True confession time. I never thought we would adopt internationally. I always said, "There are so many children suffering in America, why would we go to another country to adopt?" Not that I disagreed with international adoption at all, but my personal experiences just led me to feel strongly about domestic adoption. You see, I've been a social worker for almost 10 years. I've seen more than enough abused and neglected children right here in the U.S. So it was hard for me to understand going around the world to adopt a child. But then we started researching waiting children with Down Syndrome. When we learned that there are over 200 families on the waiting list to adopt a child with Down Syndrome in the U.S., our focus turned to international adoption. The statistics on orphans with Down Syndrome in other countries were absolutely staggering. Here are a few that I gathered on various humanitarian organizations' websites.

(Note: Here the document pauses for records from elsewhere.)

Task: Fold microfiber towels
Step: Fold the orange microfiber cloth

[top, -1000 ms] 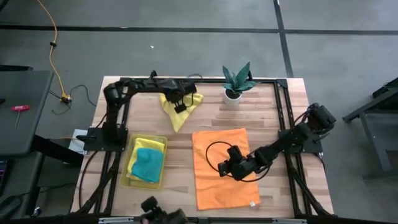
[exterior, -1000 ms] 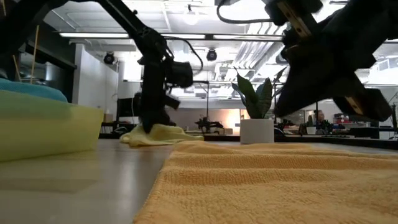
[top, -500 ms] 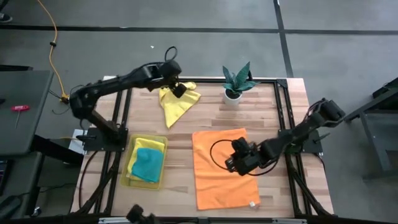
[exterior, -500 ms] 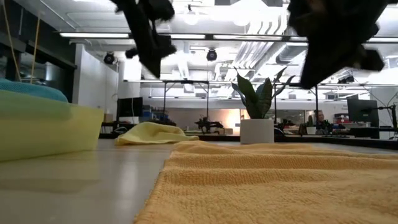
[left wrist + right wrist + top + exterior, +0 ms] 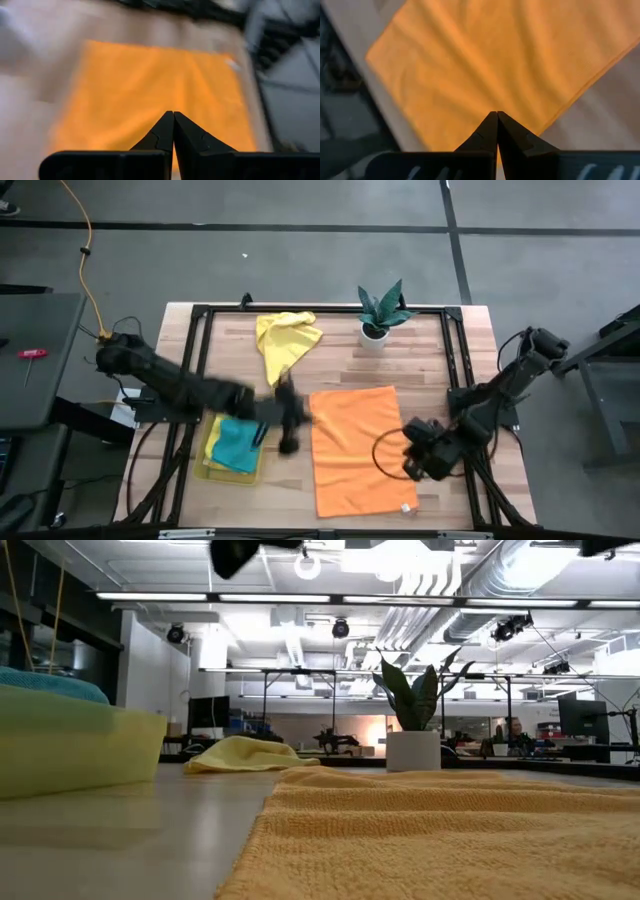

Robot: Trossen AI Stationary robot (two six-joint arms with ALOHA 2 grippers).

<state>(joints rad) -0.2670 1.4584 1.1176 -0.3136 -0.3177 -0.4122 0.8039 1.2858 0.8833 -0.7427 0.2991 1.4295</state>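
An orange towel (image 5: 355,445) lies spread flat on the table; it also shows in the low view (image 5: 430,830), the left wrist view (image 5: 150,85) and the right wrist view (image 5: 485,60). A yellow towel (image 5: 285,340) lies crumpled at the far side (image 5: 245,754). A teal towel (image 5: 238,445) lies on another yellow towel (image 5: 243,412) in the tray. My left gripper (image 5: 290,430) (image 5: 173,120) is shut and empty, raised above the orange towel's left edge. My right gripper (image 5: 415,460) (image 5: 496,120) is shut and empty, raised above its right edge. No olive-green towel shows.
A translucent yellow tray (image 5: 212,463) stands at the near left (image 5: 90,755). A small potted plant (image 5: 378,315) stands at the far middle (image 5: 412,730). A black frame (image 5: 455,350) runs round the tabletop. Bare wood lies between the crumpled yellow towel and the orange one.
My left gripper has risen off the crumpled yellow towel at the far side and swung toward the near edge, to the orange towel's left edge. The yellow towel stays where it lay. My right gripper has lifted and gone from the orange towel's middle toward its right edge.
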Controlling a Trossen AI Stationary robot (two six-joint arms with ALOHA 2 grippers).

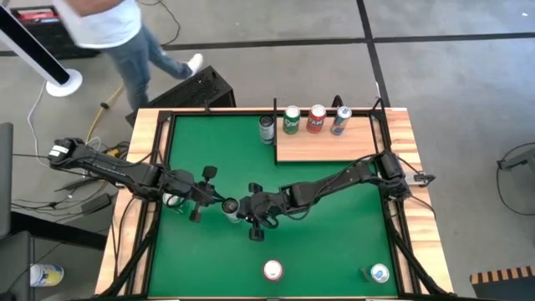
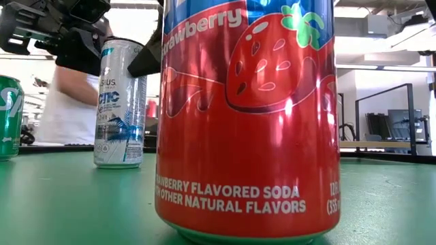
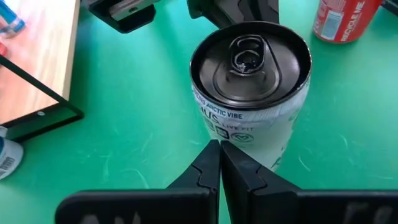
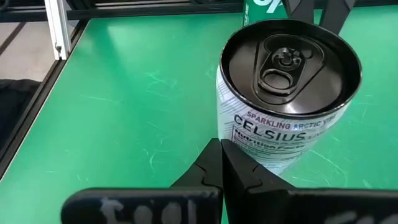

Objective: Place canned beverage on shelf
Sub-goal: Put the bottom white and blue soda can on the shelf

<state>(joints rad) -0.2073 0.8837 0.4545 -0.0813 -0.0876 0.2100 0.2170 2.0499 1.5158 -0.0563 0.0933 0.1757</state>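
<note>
A white and silver beverage can (image 1: 231,206) stands upright on its base on the green table (image 1: 334,242), mid-table. My left gripper (image 3: 219,148) is shut and comes at it from the table's left. My right gripper (image 4: 221,146) is shut and comes from the right, so the can (image 3: 249,81) (image 4: 286,87) stands between the two tips. The light-brown wooden shelf (image 1: 330,144) lies flat at the far right. A green can (image 1: 292,119), a red can (image 1: 316,119) and a blue-silver can (image 1: 340,119) stand along its far edge. My left gripper's shut fingertips (image 3: 211,158) point slanting down at the can's side wall (image 3: 249,134), low on the side facing the table's left. I cannot tell whether they touch it. My right gripper's shut fingertips (image 4: 211,155) point slanting down at the opposite side wall (image 4: 261,152). Whether they touch it I cannot tell.
A dark can (image 1: 267,128) stands on the green just left of the shelf. A red strawberry soda can (image 1: 272,270) (image 2: 248,122) and a blue-white can (image 1: 379,272) stand near the front edge. Another green can (image 2: 8,116) stands at the left. A person (image 1: 117,33) walks beyond the far edge.
</note>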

- There are 700,000 orphans in the country from which we are adopting, including "typical" children and those with special needs.
- Statistically, 1 in 733 live births results in a child with Down Syndrome, therefore there are approximately 955 children in the country from which we are adopting with DS who are orphans.
- There is no place in society for these children who are seen as "defective." They are put into orphanages by their families out of shame and fear. 90-95% of these orphans have at least one living parent and sometimes an entire family. Doctors typically advise the families to give the children up because of the widespread belief that these children will not be able to be contributing members of society.
- Children with special needs are allowed to stay in "baby houses" until they are 4 years old. Then they are transferred to state mental institutions or special orphanages for children with disabilities. Once they are transferred, they are no longer eligible to be adopted.
- 85% of these children die within the first year of being transferred due to the lack of proper medical care, nutrition or LOVE.
Below is a video expose' that I found on orphans in mental institutions in Serbia. Although we are not adopting from Serbia, the conditions shown are very similar in many Eastern European countries. If you choose to watch this video, please be prepared for some heartbreaking graphic images of less than humane conditions.
We have been told to expect a negative response to us when we walk the streets with our child when we go to pick him up. We have been told that complete strangers may come up and chastise us for having our child in public. I just can't imagine living in a society where humans with disabilities are seen as disgraceful, disposable and social outcasts. This is one of the most compelling reasons we had for choosing international adoption.